Bikes: 2014 Cannondale Supersix Evo 3; 2014 Cannondale Quick 4; 2014 Cannondale Crash 4 hi-mod

Well, this isn't about 13lb bikes, it was simply about shaving a pound or so off with wheels. (again, made negligible by any number of things you eat, don't crap, carry in your pocket, on your bars, in your bottles, etc.)

And if all we do is climb, accelerate, and go at speed (whatever that speed may be). Then what in the world else is there to feel in a bike......eh eh....wait for it.....that would have to do with WEIGHT?

FWIW, I've ridden a 14lb carbon full-race beast that was (well, "felt") quick off the line, but so does my 25lb hybrid when I take off in 28/28.

And as has been proven ad nauseum here and virtually every other place on the internet.....it doesn't matter where the weight is added or taken away.....it *is* the same. Nobody likes to hear that and I'm about 99.9% sure it's the reason we're all looking to lighten our bikes by less than 10% despite that net result being probably less than 1% of the total weight package.

But I'm also still not hearing a good argument for what a lighter wheelset gains us.


Originally Posted by rpenmanparker
You are totally ignoring the fact the weight of bikes and bicycle wheels affects the riding experience in ways that rider weight have no effect on. I'm not talking about acceleration or climbing efficiency or anything that would be affected by rider weight as well as bike weight. I am talking about how the bicycle feels when you ride it. If you have never ridden a bike weighing 13 lb or less, you don't have enough information to sensibly comment. And of course, the condition of one's colon will be what it is regardless of the condition of one's bike. The two are not in any way interdependent.
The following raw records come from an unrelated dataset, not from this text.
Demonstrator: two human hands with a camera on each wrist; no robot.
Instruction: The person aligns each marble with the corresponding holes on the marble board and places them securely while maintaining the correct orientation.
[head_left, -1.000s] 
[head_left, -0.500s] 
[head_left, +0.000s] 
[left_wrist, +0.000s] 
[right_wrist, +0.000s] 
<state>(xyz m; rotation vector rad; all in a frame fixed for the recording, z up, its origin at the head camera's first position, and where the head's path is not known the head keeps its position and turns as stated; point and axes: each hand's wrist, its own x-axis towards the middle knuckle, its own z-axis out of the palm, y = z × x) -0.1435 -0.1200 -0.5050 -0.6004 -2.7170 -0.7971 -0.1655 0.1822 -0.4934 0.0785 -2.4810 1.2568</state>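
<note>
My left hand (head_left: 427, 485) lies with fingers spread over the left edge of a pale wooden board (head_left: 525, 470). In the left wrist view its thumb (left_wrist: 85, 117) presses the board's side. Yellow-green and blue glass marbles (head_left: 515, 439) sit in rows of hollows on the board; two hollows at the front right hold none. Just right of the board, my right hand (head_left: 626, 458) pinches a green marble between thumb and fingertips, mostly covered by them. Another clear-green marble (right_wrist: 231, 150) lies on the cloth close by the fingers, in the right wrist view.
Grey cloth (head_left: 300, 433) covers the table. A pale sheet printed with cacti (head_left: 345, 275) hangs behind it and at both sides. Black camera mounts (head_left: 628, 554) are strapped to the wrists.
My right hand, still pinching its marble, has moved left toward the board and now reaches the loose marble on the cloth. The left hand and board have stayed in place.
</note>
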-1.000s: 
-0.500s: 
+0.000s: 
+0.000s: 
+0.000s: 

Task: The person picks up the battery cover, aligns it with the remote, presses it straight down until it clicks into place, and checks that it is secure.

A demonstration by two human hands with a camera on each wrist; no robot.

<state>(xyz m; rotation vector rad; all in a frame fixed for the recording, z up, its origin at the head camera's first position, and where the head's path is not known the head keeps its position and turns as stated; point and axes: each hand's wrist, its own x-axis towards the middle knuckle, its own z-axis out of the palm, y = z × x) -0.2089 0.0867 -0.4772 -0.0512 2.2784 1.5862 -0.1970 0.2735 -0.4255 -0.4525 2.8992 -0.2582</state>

I ride 1,270 g clinchers, and I assure you it is not the same as riding a 2,000 wheelset. The nearly 2 lb difference makes for an amazing change in the feel of the ride, and that is not even counting any minor effects on speed that the lower weight would have. Compound that with similar weight savings throughout the construction of the whole bike, and you really have something special. Try it for yourself before you say it isn't so.